IMDB #179 The Night Of The Hunter
Labels: Charles Laughton , imdb project , Lillian Gish , Peter Graves , Robert Mitchum , Shelley Winters , The Night Of The Hunter , top 250 , 0 comments
When we toss the term "film noir" around, we largely think of attitude- the gumshoe, the gangster, the wiseguy smirking under the brim of a hat. Sure, there are shadows involved, but it's mainly a plot and character-centered reference.
But really it's a loosely defined movement that stemmed from German Expressionism, and few so-called noirs embody those roots more than 1955's The Night Of The Hunter.
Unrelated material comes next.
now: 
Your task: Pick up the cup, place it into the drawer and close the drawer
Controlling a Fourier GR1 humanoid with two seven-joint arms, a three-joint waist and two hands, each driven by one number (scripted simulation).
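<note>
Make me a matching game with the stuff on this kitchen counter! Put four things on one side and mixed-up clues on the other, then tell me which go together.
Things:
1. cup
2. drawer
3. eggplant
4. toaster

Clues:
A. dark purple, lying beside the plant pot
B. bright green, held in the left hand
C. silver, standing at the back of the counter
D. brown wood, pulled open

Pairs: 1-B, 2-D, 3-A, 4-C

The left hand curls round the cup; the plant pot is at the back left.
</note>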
There's no big city shadows, whiskey-soaked private eyes, or femme fatales involved- it even has religious themes at its core- but it's noir without the cynicism and the sex appeal all the same.
The Key Players:
This would be the only credited directorial effort of Charles Laughton, an Oscar-winning actor perhaps most famous for starring in Mutiny on the Bounty, plus we saw him as Gracchus in Spartacus.
Remember Robert Mitchum from the very first countdown entry, Out Of The Past? What a journey it's been.
Child stars Billy Chapin and Sally Jane Bruce would abandon the business by the end of the 50s to do normal person things instead, no doubt.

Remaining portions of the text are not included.